3.0 MAIN CONTENT 3.1 Definition of Safety
Safety according to Encarta dictionary refers to freedom from danger:
protection from, or not being exposed to, the risk of harm or injury or lack of danger, inability to cause or result in harm, injury, or damage or a place or situation where harm, damage, or loss is unlikely.
Safety in relation to housing refers to a situation and/or condition in a dwelling place of man where all facilities, equipments, devices and structures provided are placed and manipulated to support healthful living of man and the environment. It implies that all devices and equipments that can help to reduce hazards due to unforeseen situations and circumstances must be put in place and ensured that it is all working in perfect order. Such devices and instruments include safe stairs, dry and smooth floor, fire extinguishers, warning signs and labels, ample sources of light etc.

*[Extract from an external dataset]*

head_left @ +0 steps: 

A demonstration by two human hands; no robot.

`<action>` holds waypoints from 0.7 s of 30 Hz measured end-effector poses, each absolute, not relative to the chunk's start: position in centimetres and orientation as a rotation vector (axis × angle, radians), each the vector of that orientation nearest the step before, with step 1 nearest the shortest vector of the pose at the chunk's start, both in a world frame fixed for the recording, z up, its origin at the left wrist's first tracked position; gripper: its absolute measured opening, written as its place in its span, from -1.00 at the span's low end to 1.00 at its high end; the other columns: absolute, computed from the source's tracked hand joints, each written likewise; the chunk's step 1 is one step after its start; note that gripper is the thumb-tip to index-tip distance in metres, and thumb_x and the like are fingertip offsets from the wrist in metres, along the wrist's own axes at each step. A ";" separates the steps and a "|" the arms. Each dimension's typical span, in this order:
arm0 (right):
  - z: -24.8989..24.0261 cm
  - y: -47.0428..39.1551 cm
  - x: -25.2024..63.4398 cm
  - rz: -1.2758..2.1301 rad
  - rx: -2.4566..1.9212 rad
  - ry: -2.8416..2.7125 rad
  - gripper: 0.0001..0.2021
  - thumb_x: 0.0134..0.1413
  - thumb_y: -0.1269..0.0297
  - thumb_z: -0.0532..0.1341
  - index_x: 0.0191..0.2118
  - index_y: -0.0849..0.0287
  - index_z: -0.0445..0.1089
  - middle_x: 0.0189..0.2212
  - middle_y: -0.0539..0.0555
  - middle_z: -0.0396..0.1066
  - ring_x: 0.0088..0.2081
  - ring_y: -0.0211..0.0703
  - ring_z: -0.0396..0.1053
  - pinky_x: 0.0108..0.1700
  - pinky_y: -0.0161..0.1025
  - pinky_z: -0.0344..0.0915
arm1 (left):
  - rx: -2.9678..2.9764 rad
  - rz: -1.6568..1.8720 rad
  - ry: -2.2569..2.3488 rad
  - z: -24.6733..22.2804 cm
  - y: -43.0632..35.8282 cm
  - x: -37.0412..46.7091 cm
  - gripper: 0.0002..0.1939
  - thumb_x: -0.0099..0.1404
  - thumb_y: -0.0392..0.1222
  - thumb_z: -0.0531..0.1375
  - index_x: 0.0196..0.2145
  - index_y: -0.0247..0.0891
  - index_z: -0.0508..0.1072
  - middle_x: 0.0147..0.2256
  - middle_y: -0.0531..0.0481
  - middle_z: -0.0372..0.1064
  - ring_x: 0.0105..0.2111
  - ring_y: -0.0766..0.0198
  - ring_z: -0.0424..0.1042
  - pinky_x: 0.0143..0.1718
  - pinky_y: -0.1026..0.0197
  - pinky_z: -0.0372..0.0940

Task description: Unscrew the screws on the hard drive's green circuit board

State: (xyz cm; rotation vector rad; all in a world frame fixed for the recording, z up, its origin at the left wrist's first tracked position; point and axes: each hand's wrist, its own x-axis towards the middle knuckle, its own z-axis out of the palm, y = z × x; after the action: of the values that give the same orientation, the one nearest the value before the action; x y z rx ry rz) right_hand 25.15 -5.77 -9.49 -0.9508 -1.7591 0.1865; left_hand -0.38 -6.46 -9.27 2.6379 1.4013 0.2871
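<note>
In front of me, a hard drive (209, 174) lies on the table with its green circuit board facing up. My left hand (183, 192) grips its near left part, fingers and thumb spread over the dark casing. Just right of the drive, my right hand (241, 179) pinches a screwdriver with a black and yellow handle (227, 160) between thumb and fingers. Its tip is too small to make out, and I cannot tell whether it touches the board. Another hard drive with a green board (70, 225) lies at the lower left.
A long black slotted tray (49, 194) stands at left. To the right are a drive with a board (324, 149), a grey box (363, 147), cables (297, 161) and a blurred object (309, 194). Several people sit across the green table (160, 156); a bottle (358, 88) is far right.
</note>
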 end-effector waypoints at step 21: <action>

3.2 Reasons for the Need for Safety Precautions in Housing
A lot of resources are used to build up a house for self and family or for renting and take huge resources also to provide the facilities and equipments in the house. These facilities must be protected against all form of partial or total damage, therefore there is the need to provide additional resources to provide some services such as maintenance of electricity facilities, plumbing system, building structure and to also procure those devices and equipments that could be used to either prevent completely or reduce the negative effect that might challenge those planned facilities when there is emergency situation in the premises. Therefore the main reasons for providing these safety facilities among others are:195
to eliminate all forms of risks that has potentials for injury, disease or/death
to reduce, to the barest minimum, any damage or risk arising from failure of any system in the premises
to safeguard the resources invested in the premises so as to maximise its utilisation
to be able to have some form of alert that will help dwellers prepare or take measures against risks and dangers
You may wish to consider the reasons in the following way:
1. Moral
duty of reasonable care in the house
unacceptability of putting health and safety of residence/occupants at risk
society’s attitude to moral obligations of protecting lives and property
making the moral case to owners and managers of houses and estates.
2. Legal
the preventive (enforcement)
punitive (through criminal sanctions)
And compensatory effects of law.
3. Economic
Direct and indirect costs associated with incidents and/or unhealthy houses and their impact on the insurers, owners and managers (includes insured and un-insured costs)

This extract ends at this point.